Your objective: Retyping the entire listing exactly is the task.

Dataset extract:

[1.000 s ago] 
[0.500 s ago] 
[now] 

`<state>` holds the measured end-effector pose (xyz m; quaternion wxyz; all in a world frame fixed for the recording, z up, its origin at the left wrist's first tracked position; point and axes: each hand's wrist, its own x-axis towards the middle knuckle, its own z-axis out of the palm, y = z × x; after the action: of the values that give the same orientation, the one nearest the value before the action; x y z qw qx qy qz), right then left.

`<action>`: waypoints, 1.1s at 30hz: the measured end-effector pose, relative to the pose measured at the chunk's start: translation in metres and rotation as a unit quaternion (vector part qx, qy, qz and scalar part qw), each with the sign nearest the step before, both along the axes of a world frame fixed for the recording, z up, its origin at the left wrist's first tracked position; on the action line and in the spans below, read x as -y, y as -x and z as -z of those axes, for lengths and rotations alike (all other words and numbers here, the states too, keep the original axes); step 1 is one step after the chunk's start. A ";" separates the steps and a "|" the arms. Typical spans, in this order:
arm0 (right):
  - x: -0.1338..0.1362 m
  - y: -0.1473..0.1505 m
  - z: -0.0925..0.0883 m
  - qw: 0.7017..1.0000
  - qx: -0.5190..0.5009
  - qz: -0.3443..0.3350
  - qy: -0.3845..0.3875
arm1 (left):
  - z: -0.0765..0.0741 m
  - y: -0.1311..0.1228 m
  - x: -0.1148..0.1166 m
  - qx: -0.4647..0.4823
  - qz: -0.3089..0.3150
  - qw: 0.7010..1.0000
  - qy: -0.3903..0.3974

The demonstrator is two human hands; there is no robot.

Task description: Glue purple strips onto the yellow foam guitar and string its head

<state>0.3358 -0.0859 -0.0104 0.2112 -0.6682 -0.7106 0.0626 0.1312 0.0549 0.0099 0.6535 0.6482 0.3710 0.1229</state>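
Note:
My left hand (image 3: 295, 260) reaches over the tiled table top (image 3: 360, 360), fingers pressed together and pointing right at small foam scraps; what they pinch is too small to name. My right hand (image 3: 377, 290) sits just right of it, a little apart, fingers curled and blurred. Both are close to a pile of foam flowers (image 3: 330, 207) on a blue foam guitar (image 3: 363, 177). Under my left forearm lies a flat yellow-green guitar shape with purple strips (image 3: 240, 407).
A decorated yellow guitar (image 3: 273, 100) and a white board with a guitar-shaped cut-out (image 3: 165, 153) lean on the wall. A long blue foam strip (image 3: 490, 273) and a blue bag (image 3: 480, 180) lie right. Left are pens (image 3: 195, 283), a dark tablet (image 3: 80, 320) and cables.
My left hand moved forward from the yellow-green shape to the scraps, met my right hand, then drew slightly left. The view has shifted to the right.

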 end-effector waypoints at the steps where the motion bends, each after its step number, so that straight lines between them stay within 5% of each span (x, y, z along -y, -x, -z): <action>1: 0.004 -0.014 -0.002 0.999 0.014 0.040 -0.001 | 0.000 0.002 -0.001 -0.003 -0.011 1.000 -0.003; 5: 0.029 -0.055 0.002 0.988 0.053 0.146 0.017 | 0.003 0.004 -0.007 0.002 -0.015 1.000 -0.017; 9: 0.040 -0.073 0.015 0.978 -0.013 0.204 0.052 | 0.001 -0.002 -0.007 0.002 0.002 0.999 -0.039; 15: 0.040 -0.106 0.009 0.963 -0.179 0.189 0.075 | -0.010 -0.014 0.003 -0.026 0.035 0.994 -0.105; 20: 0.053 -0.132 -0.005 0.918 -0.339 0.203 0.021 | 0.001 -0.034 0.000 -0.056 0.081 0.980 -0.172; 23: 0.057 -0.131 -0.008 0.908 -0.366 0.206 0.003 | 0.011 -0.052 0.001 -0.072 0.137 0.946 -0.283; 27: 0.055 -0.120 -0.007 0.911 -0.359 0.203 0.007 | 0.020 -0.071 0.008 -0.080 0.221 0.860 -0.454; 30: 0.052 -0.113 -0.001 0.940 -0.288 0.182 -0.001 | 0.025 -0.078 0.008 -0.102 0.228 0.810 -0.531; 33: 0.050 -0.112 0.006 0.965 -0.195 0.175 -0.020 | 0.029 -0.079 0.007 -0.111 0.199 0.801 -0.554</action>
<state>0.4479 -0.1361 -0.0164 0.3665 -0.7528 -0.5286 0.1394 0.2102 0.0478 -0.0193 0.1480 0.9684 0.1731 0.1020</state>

Finished exercise:
[1.000 s ago] 
[0.500 s ago] 
[now] 

`<state>` holds the measured end-effector pose (xyz m; quaternion wxyz; all in a world frame fixed for the recording, z up, its origin at the left wrist's first tracked position; point and axes: each hand's wrist, its own x-axis towards the middle knuckle, its own z-axis out of the palm, y = z × x; after the action: of the values that give the same orientation, the one nearest the value before the action; x y z qw qx qy qz), right then left.

`<action>`: waypoints, 1.1s at 30hz: the measured end-effector pose, relative to the pose measured at the chunk's start: translation in metres and rotation as a unit quaternion (vector part qx, qy, qz and scalar part qw), each with the sign nearest the step before, both along the axes of a world frame fixed for the recording, z up, its origin at the left wrist's first tracked position; on the action line and in the spans below, read x as -y, y as -x and z as -z of those axes, for lengths and rotations alike (all other words and numbers here, the states too, keep the original axes); step 1 is one step after the chunk's start. A ";" separates the steps and a "|" the arms. Typical spans, in this order:
arm0 (right):
  - x: -0.1338..0.1362 m
  - y: -0.1473..0.1505 m
  - z: -0.0925..0.0883 m
  - qw: 0.7017..1.0000
  - qx: -0.5190..0.5009
  - qz: -0.3443..0.3350
  - qy: -0.3845..0.3875
arm1 (left):
  - z: -0.0765..0.0741 m
  - y: -0.1311..0.1228 m
  - x: -0.1148..0.1166 m
  - qx: -0.4647..0.4823
  - qz: -0.3089..0.3150
  - qw: 0.7010..1.0000
  - qy: -0.3903..0.3974

The demonstrator is two human hands; there is no robot.

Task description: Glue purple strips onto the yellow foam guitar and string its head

<state>0.3358 -0.0859 -0.0104 0.2112 -0.6682 -0.7106 0.0626 0.1312 0.0549 0.0099 0.6535 0.6482 0.3710 0.1229</state>
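Note:
My left hand (image 3: 295, 260) reaches over the tiled table top (image 3: 360, 360), fingers pressed together and pointing right at small foam scraps; what they pinch is too small to name. My right hand (image 3: 377, 290) sits just right of it, a little apart, fingers curled and blurred. Both are close to a pile of foam flowers (image 3: 330, 207) on a blue foam guitar (image 3: 363, 177). Under my left forearm lies a flat yellow-green guitar shape with purple strips (image 3: 240, 407).
A decorated yellow guitar (image 3: 273, 100) and a white board with a guitar-shaped cut-out (image 3: 165, 153) lean on the wall. A long blue foam strip (image 3: 490, 273) and a blue bag (image 3: 480, 180) lie right. Left are pens (image 3: 195, 283), a dark tablet (image 3: 80, 320) and cables.
My left hand moved forward from the yellow-green shape to the scraps, met my right hand, then drew slightly left. The view has shifted to the right.
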
 end-effector waypoints at the steps where the motion bends, each after its step number, so that straight lines between them stay within 5% of each span (x, y, z along -y, -x, -z): <action>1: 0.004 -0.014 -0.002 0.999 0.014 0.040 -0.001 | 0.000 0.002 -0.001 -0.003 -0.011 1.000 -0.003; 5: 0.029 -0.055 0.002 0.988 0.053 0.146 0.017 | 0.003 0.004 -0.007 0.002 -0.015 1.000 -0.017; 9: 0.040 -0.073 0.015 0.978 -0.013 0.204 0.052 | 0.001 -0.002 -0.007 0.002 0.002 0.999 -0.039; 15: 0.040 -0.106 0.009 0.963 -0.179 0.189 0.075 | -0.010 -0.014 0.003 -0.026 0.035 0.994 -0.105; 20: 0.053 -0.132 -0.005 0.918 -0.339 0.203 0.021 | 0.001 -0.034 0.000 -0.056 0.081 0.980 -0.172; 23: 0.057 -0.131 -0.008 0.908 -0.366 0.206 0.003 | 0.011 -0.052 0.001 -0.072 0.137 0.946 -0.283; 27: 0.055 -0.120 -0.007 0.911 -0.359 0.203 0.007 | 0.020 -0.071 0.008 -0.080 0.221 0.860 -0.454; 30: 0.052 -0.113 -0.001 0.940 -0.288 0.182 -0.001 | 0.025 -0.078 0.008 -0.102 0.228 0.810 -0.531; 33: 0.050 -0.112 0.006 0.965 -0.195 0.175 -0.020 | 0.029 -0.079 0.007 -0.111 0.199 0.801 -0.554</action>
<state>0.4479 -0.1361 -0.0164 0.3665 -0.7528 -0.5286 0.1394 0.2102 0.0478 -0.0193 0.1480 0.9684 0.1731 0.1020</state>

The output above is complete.